Flatmountains · 14/09/2022 08:56

I arranged counselling through the GP for my dd. I think we got signposted to a charity and support was very quick.

mamaes · 14/09/2022 08:58

That sounds so tough.

Does your employer offer an Employee Assistance programme? Mine offers free counselling to family members so worth checking if you or your immediate family are eligible through work

Askingadvice123 · 14/09/2022 11:44

Thanks everyone - very helpful replies. I’ll look into counseling for him.

OP posts:
StarDolphins · 14/09/2022 11:56

UKgovMurder · 12/09/2022 17:04

Glad that’s helpful. I find it unfair that this stuff is so counter intuitive. Like you’d think that piling praise on children would improve their self esteem, but it can actually damage it.
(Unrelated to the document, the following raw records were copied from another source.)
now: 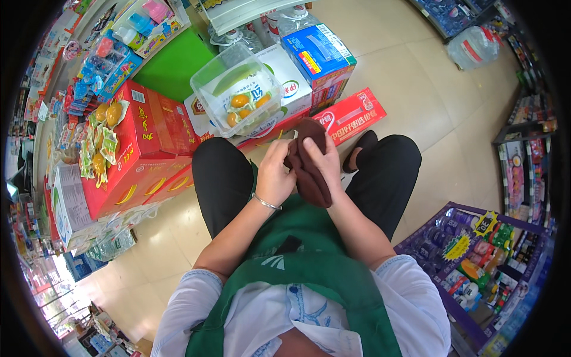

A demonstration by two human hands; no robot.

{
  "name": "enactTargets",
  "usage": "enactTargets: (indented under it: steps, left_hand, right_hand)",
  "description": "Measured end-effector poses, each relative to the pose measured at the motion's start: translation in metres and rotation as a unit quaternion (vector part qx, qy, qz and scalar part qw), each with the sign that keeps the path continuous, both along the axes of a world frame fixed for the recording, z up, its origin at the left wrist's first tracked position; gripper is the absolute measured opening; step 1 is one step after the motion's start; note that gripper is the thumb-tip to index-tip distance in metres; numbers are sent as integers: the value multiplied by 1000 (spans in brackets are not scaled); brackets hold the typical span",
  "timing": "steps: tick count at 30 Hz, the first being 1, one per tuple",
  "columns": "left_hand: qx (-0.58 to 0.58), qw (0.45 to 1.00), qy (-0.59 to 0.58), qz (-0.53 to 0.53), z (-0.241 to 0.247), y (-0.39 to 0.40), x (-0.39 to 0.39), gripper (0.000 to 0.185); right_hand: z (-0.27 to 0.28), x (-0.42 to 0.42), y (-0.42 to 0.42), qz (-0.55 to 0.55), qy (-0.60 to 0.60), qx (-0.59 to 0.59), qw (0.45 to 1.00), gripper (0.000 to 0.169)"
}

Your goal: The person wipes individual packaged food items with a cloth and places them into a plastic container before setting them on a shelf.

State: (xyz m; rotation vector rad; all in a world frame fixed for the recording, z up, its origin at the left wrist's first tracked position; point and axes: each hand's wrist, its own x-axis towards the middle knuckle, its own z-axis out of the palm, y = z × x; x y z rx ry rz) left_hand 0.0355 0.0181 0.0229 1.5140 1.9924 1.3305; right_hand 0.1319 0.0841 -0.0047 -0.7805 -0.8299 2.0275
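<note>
Both my hands hold a dark brown cloth (311,172) above my lap. My left hand (275,172), with a silver bangle at its wrist, pinches the cloth's left edge. Around the cloth's right side my right hand (325,160) is closed, its thumb on top. Beyond the cloth, a clear plastic tub (209,105) with several orange-yellow, egg-like items (240,101) in clear wrappers rests on white cartons. To the left, more such wrapped items (99,163) lie in a heap on a large red carton (147,134).
A blue carton (314,51) and a red carton (352,115) stand ahead on the tiled floor. Large water bottles (236,39) sit under a white shelf. A purple display rack (446,267) with bottles is at the lower right; packed shelves (517,178) line the right side.
</note>
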Motion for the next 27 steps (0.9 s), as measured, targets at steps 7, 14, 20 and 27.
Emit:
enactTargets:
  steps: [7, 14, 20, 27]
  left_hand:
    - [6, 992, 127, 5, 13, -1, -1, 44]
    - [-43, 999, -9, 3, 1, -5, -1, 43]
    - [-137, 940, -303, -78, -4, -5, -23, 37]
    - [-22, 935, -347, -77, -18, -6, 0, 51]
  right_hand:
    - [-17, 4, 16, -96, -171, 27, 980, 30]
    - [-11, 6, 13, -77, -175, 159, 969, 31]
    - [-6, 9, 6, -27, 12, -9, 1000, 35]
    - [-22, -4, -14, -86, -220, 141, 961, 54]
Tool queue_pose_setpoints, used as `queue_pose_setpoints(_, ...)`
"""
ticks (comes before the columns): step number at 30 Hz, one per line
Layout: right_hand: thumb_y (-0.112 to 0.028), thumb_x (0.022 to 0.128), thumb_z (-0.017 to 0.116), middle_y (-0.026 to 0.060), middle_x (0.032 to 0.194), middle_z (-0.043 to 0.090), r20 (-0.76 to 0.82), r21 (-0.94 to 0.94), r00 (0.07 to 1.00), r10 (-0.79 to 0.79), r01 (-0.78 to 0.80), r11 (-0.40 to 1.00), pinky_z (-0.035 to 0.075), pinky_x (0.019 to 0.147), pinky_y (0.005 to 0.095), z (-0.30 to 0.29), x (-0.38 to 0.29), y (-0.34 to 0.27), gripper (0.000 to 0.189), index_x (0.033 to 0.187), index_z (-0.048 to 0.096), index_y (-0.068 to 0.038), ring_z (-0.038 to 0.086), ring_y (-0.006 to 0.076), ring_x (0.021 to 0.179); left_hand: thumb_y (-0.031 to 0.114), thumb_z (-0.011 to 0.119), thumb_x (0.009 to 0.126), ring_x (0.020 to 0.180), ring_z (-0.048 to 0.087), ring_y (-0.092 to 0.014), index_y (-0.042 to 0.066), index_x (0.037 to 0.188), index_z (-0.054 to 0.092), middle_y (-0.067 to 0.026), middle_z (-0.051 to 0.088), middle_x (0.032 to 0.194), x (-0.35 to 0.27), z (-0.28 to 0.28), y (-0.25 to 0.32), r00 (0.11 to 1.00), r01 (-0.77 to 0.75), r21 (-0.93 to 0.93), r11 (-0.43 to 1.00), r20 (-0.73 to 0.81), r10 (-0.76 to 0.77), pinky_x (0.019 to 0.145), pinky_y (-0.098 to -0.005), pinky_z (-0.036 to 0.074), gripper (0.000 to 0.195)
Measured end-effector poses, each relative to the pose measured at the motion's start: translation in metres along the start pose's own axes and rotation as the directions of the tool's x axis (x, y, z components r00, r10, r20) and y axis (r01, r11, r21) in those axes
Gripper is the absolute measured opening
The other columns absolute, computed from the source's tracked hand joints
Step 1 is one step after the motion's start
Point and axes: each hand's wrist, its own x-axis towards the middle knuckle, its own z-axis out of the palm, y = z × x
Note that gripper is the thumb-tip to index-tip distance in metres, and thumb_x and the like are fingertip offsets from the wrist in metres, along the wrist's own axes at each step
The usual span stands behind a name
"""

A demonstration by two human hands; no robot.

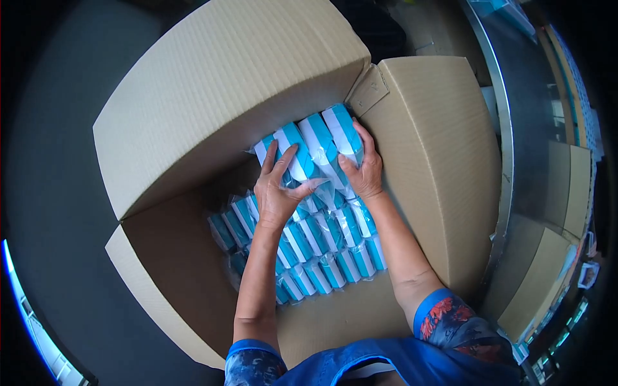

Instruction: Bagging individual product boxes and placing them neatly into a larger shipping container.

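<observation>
Inside a large open cardboard carton (338,318), small blue-and-white boxes (314,231) in clear plastic wrap stand in rows. Several boxes (294,149) sit higher, against the far wall near the corner. My left hand (277,188) lies over the left ones of these, two fingers spread on their tops and the thumb by loose clear film (323,186). My right hand (364,169) grips the rightmost upper box (343,128), thumb on its near left side and fingers along its right side.
The carton's tall flaps (231,62) stand up at the far side and right (434,144). A metal-edged table (504,120) runs along the right, with cardboard pieces (540,284) beside it. Dark floor (63,169) lies to the left.
</observation>
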Motion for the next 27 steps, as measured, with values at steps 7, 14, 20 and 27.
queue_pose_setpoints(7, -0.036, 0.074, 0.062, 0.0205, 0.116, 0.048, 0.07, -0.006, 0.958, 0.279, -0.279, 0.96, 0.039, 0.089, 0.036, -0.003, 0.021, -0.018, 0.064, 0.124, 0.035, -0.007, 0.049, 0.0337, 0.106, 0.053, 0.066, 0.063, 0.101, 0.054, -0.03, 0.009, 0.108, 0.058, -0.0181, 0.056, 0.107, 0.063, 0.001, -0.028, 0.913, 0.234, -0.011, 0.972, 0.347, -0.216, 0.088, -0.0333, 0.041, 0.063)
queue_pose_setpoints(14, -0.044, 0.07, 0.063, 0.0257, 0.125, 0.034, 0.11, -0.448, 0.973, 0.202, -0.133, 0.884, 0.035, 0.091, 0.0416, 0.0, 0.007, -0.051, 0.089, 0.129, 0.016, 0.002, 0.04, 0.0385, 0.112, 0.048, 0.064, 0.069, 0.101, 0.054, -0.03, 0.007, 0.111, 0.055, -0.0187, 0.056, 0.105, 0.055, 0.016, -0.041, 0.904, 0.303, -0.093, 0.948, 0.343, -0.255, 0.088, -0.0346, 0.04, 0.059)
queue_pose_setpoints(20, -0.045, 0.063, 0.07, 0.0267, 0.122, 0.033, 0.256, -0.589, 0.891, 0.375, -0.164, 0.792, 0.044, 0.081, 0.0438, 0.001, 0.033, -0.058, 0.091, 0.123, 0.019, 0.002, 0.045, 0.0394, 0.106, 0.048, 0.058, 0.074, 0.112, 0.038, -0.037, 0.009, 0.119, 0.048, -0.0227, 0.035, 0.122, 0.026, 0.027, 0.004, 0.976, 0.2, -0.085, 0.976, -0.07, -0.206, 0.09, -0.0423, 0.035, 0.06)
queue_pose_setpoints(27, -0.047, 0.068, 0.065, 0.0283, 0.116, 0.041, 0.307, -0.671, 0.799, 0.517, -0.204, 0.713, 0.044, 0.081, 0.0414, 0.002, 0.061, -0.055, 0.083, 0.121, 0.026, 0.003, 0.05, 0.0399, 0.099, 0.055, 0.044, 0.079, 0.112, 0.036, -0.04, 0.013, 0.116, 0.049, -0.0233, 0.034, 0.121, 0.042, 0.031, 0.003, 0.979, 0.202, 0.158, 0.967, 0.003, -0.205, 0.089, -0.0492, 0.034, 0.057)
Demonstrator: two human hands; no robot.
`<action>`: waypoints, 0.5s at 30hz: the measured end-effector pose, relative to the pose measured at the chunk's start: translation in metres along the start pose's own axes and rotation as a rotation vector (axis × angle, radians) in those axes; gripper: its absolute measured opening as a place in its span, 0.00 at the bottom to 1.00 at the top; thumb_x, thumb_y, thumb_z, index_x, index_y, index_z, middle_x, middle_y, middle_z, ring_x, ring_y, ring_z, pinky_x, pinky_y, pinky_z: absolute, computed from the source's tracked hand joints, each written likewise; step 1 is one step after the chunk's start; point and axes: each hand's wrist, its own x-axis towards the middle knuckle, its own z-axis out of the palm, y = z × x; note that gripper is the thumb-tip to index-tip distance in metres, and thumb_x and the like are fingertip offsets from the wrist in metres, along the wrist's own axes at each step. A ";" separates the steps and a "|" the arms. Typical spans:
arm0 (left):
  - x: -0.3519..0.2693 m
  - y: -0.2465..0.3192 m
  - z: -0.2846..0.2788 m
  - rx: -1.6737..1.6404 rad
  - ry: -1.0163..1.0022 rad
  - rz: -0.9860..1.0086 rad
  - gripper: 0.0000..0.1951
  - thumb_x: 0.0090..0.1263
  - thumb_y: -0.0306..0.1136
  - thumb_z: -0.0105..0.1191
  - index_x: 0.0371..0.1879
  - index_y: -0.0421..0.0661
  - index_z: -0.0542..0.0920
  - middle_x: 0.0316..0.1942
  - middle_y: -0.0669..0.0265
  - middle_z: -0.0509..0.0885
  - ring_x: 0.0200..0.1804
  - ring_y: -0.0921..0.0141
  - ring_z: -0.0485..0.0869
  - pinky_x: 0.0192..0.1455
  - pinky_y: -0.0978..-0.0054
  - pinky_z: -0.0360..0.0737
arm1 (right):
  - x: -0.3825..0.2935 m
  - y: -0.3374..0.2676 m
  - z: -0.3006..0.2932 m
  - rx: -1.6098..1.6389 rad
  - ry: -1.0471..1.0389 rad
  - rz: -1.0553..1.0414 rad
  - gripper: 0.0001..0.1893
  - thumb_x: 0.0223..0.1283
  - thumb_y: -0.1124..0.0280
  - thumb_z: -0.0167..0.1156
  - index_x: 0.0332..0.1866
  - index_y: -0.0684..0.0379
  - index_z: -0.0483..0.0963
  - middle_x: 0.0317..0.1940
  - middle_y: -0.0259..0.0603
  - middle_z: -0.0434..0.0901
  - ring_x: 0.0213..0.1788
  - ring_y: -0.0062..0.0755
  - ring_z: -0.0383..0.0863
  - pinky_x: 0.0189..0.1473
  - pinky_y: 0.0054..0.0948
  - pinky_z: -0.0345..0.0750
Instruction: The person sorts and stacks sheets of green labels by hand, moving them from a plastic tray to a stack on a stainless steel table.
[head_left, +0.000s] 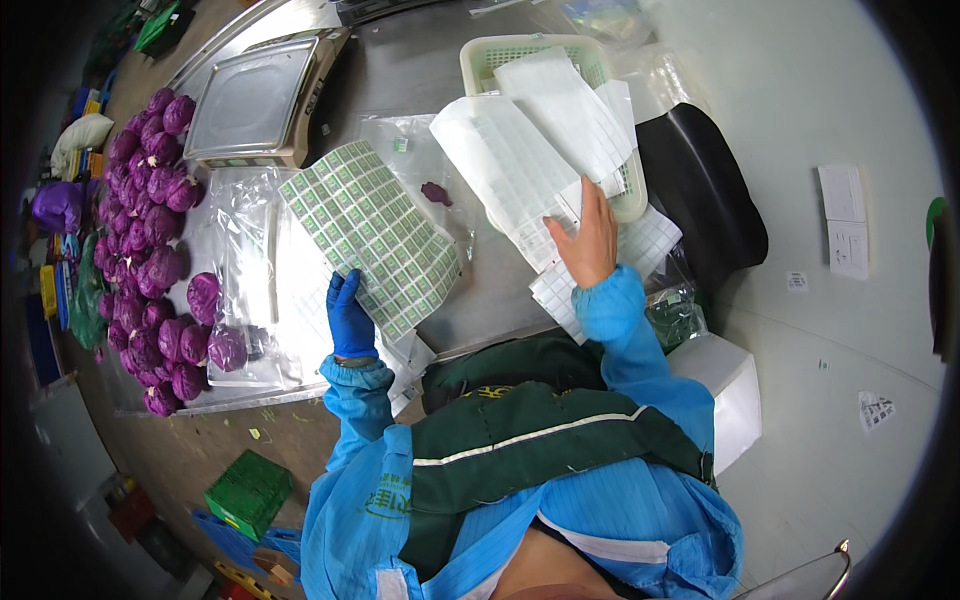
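My left hand (350, 319), in a blue glove, grips the near left edge of a sheet of green printed stickers (371, 240) lifted over the steel table. Bare and with its fingers spread, my right hand (589, 240) touches the lower end of a white backing sheet (510, 165). That sheet leans on a pale green plastic basket (637, 176), where more white sheets (570, 112) lie in and over the rim. Under my right wrist lies a gridded sheet (652, 240). Whether the right fingers pinch any paper is unclear.
Many purple cabbages (150, 225) are heaped along the table's left side. A weighing scale (251, 97) stands behind them. Clear plastic bags (244, 255) lie between cabbages and stickers. A curved black object (705, 187) sits right of the basket, near the wall (795, 112). Green crate (249, 491) below left.
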 end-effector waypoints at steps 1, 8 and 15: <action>-0.001 0.000 0.000 -0.001 -0.006 -0.005 0.12 0.66 0.25 0.51 0.48 0.43 0.78 0.45 0.66 0.82 0.47 0.73 0.80 0.54 0.76 0.74 | 0.005 0.006 0.003 0.007 -0.099 0.077 0.36 0.49 0.69 0.65 0.64 0.64 0.60 0.50 0.56 0.74 0.54 0.54 0.71 0.55 0.44 0.67; -0.002 0.002 0.006 -0.010 -0.017 -0.012 0.12 0.66 0.25 0.51 0.48 0.43 0.78 0.46 0.65 0.82 0.47 0.73 0.80 0.54 0.75 0.75 | 0.019 0.012 0.018 -0.013 -0.211 0.178 0.36 0.49 0.73 0.63 0.65 0.64 0.57 0.51 0.62 0.75 0.52 0.57 0.75 0.55 0.42 0.71; 0.000 -0.004 -0.004 -0.034 -0.004 -0.009 0.12 0.66 0.24 0.51 0.47 0.43 0.78 0.46 0.65 0.82 0.47 0.72 0.80 0.55 0.75 0.74 | 0.013 0.021 0.024 0.079 -0.075 0.141 0.33 0.48 0.76 0.62 0.63 0.63 0.62 0.48 0.55 0.75 0.51 0.54 0.73 0.55 0.43 0.69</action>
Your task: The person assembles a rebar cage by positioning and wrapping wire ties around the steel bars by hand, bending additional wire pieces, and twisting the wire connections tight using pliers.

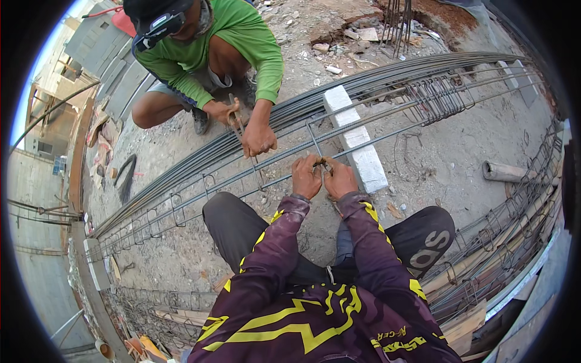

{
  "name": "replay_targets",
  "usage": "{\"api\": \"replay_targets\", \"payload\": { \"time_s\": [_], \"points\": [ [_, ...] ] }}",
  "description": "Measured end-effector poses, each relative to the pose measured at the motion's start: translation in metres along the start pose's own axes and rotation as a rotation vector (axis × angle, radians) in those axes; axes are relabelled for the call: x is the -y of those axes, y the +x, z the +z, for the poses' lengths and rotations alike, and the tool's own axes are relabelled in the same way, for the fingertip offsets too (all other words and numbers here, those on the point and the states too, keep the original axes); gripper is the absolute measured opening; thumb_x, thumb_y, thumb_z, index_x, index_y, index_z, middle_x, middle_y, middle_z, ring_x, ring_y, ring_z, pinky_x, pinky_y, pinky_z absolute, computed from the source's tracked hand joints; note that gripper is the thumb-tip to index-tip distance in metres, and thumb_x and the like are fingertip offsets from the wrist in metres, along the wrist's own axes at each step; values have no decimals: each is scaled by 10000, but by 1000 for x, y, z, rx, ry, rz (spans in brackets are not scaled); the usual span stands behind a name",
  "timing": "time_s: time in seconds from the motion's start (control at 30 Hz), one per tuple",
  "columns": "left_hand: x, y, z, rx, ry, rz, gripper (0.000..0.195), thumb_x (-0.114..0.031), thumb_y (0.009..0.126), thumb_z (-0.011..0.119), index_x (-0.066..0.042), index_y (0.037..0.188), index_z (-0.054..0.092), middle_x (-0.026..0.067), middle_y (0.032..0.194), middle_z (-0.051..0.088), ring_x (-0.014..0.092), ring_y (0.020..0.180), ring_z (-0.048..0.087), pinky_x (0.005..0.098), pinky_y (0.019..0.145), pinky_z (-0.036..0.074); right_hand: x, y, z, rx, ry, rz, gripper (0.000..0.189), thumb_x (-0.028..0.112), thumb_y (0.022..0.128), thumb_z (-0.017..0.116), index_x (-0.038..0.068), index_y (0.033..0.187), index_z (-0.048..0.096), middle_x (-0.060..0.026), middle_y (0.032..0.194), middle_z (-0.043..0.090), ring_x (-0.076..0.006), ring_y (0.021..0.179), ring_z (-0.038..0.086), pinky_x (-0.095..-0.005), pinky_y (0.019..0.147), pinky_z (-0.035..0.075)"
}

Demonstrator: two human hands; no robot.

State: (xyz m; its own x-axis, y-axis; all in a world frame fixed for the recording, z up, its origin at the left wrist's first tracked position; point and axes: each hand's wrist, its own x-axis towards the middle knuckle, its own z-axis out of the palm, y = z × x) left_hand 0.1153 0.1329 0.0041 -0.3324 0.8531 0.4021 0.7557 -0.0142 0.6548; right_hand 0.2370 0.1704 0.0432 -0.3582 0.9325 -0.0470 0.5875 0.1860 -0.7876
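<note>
My left hand (pixel 307 176) and my right hand (pixel 339 177) meet at the near steel bar (pixel 281 179) of a long rebar cage. Their fingertips come together at the lower corner of a steel stirrup (pixel 314 138). What the fingers pinch there is too small and hidden to tell. Another stirrup (pixel 258 172) crosses the bars to the left, near a co-worker's hands. A white block (pixel 356 136) lies under the bars just right of my hands. Bunched stirrups (pixel 438 100) hang on the bars farther right.
A co-worker in a green shirt (pixel 245 50) squats across the cage, holding a metal hand tool (pixel 236 122). Loose rebar (pixel 190 165) lies in a long bundle behind the cage. Finished cages (pixel 490 254) and a pipe (pixel 508 172) lie at right. Upright bars (pixel 397 27) stand near rubble.
</note>
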Motion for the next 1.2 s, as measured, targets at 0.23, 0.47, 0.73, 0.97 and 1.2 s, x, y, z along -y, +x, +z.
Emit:
{"api": "replay_targets", "payload": {
  "time_s": [0.23,0.47,0.73,0.97,1.2],
  "points": [
    [-15,2,-9,-104,171,25,223,-53,699,635,-86,909,568,100,894,608,333,935,553,437,938,371,10,39,-2,174,-121,-46,378,160,691,616,94,1056,690,-239,754,641,-361,763,650,-394,732,505],
    [-7,-10,11,-192,47,115,158,-69,712,641,-91,842,555,61,810,570,277,847,555,401,797,403,12,61,-28,406,-342,-176,290,197,670,660,51,913,721,-225,868,666,-344,871,662,-359,805,514],
    [-16,-14,2,-240,11,32,154,-81,727,658,-107,854,575,34,817,591,231,841,590,376,831,386,8,98,-27,454,-459,-339,166,159,655,723,25,750,693,-160,771,677,-314,743,658,-381,714,516],
    [-21,-1,11,-252,-2,-63,115,-101,761,618,-110,863,565,31,821,587,231,855,588,402,873,351,-3,111,-30,300,-527,-771,136,222,681,718,94,725,710,-129,805,632,-328,837,601,-433,763,443],
    [-18,-10,18,-250,-1,-133,106,-101,765,604,-97,856,549,52,846,587,248,883,578,406,877,338,-26,87,-14,334,-668,-642,177,149,726,649,67,874,700,-99,909,692,-311,808,641,-409,822,422]
  ]
}}
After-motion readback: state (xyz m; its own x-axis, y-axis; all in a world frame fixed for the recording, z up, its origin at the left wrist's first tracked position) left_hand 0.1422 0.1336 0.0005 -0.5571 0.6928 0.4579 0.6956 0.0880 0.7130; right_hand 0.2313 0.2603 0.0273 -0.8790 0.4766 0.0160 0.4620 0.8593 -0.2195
The book How to Talk so Kids Will Listen and Listen so Kids will Talk is great on this. They recommend trying descriptive praise rather than evaluative praise

Thank you @UKgovMurder i found this really helpful. Although I don’t over praise, I do a lot of “oh that’s really lovely, we’ll done you” rather than what I should be doing! Going to describe from now on! Might order the book, I’m fascinated in child development & obviously want my DD to have healthy future etc too.

Op, I’m sorry I don’t have anything more helpful to add but wishing you good luck, you sound like a great, caring Mum.